Two blocks A and B having negligible separation between them are given velocity $4\,m\,{\sec ^{ - 1}}$ and $8\,m\,{\sec ^{ - 1}}$ respectively. Coefficient of friction between A and the surface is $0.1$ what should be the coefficient of friction between B and ground so that collision never takes place between A and B?

Answer 1

In order to solve this question we need to understand friction. Friction is stopping pull force which always act opposite in direction of motion of object. It is an effect of Newton's third's law which states that every action has an equal and opposite reaction. Friction is directly proportional to surface normal and hence coefficient of friction is proportionality constant. There are two types of coefficient of friction, first is kinetic and second is static.
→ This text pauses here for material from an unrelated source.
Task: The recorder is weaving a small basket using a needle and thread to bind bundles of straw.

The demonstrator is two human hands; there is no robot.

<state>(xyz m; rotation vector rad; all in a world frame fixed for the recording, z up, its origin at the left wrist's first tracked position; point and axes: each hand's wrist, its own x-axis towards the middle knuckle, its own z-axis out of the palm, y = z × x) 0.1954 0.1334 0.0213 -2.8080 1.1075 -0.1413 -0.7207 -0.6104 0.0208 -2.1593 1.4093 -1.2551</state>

Kinetic friction acts on a moving object whereas static friction acts on a stationary body.

Complete step by step answer:
Let the two blocks move in the same direction.Velocity of block A is, ${v_A} = 4m{\sec ^{ - 1}}$ and coefficient of friction of A is, ${\mu _A} = 0.1$.Velocity of block B is, ${v_B} = 8m{\sec ^{ - 1}}$ and let coefficient of friction of B be ${\mu _B}$.
So acceleration of block A is, ${a_A} = - {\mu _A}g$
And acceleration of block B is, ${a_B} = - {\mu _B}g$
Here $g$ is acceleration due to gravity, $g = 10m{\sec ^{ - 2}}$
So using equation of motion for both blocks,
Distance covered by block A in time t is, ${s_A} = {u_A}t + \dfrac{1}{2}{a_A}{t^2}$
Putting values we get, ${s_A} = {v_A}t - \dfrac{1}{2}{\mu _A}g{t^2}$
${s_A} = 4t - \dfrac{1}{2}{t^2}$

Similarly Distance covered by block B in time t is, ${s_B} = {u_B}t + \dfrac{1}{2}{a_B}{t^2}$
Putting values we get, ${s_B} = {v_B}t - \dfrac{1}{2}{\mu _B}g{t^2}$
${s_B} = 8t - 5{\mu _B}{t^2}$
For two blocks not collide $({s_B} - {s_A}) > 0$
Putting values we get, $(4t - \dfrac{1}{2}{t^2} - 8t + 5{\mu _B}{t^2}) > 0$
$( - 4t + {t^2}(5{\mu _B} - \dfrac{1}{2})) > 0$
$\Rightarrow t( - 4 + t(5{\mu _B} - 0.5)) > 0$
$\Rightarrow ( - 4 + t(5{\mu _B} - 0.5)) > 0$
Since $t > 0$
$(5{\mu _B} - 0.5) > 0$
$\Rightarrow {\mu _B} > \dfrac{{0.5}}{5}$
$\therefore {\mu _B} > 0.1$

So the coefficient of friction between block B and ground must be greater than $0.1$.

Note: It should be remembered that friction is always not the force which stops the motion rather it may sometimes act as a cause of motion, example of a rotating sphere on an inclined plane here due to friction torque exerts on the sphere and hence it rolls down an inclined plane. Also friction is a blessing in disguise because it helps to have a control over block, if there were no friction then the body could not be stopped eventually and it would be harmful.